Elle va entrer dans un petit cercle, d'abord s'amuser puis embrasser les croyances, avoir des amis très bien intentionnés... pour finalement partir en stage de motivation à Copenhague. Sans un sou, travaillant pour une misère dans des conditions particulièrement dangereuses, tenue dans un état de fatigue physique pour mieux accepter ce qu'on lui enseigne au nom de sa nouvelle religion, dans une ville dont elle ne parle pas la langue, coupée de ses amis, de sa famille, bref totalement déracinée. Prête à accepter n'importe quoi ?
L'histoire aurait pu finir très mal.

Le témoignage de Marion, l'Église de Scientologie l'a acheté en lui promettant de lui rembourser 70 000 Francs (à peu près la somme qu'elle a dépensée dans cette organisation) contre l'abandon des poursuites qu'elle a initié pour escroquerie. Néanmoins, dix ans après, cette histoire la hantait encore, et elle a accepté d'en parler aux auteurs de cet album.

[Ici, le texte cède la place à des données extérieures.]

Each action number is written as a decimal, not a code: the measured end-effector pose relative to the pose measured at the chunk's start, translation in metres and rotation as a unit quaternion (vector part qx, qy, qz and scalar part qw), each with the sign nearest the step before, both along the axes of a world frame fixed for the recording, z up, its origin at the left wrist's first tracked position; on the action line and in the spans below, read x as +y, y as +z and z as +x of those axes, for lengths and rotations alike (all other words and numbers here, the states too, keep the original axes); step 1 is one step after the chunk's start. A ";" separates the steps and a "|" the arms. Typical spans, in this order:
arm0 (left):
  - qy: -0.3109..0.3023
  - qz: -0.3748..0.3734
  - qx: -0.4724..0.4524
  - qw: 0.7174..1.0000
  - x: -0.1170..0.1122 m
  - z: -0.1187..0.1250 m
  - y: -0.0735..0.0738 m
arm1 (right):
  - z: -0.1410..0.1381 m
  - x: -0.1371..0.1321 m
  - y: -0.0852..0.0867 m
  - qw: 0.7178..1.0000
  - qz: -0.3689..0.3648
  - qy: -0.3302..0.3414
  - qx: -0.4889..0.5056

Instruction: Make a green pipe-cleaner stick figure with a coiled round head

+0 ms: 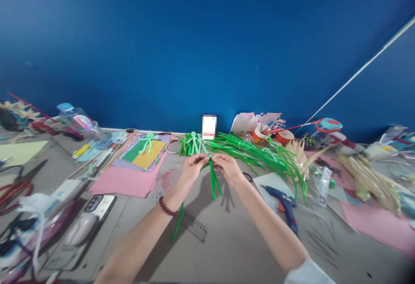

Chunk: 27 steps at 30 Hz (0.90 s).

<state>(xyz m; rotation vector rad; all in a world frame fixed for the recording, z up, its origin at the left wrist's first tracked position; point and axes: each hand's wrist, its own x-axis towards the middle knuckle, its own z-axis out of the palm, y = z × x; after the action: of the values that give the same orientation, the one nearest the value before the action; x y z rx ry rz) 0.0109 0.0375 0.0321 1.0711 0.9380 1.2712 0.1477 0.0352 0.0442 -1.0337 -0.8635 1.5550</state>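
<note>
Between my two hands hangs a small figure of bent green pipe cleaners (213, 180), its strands dangling above the table. My left hand (195, 164), with a dark beaded bracelet at the wrist, pinches it from the left near the top. From the right, my right hand (227, 167) pinches the same top part. Fingertips hide some of the twist. A loose green pipe cleaner (178, 223) lies under my left forearm, beside a clear ruler (194, 225). Several finished-looking pipe cleaner figures (193, 142) sit just behind my hands.
A long bundle of green pipe cleaners (259, 152) spreads at the back right. The blue glue gun (283, 204) lies right of my right forearm. Pink paper (126, 180), a phone (94, 210), a white mouse (82, 228) and a plastic bottle (79, 119) are on the left.
</note>
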 end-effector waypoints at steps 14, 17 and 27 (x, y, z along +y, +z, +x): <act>-0.029 -0.001 0.014 0.999 0.002 -0.005 0.005 | 0.009 0.002 0.002 0.998 0.029 0.059 -0.019; -0.017 0.022 0.031 0.999 0.002 -0.005 0.006 | 0.008 0.001 0.002 0.998 0.036 0.058 -0.013; 0.050 0.104 0.071 0.991 -0.008 0.000 0.014 | 0.004 -0.008 0.010 0.974 0.169 -0.024 -0.148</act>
<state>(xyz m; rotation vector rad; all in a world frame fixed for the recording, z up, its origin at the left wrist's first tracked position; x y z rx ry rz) 0.0114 0.0297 0.0457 1.3056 0.9910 1.4131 0.1513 0.0270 0.0547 -1.0382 -1.2515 1.1751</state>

Une BD qui a été passée attentivement au filtre des avocats pour éviter tout procès. Tout comme le texte de cette chronique.

Un ouvrage préfacé par Catherine Picard, présidente de l'ADFI, que je vous recommande, et je m'en fiche si Thomas va hurler parce qu'après ça, on aura plus jamais l'occasion d'interviewer John (Travolta) ou Tom (Cruise).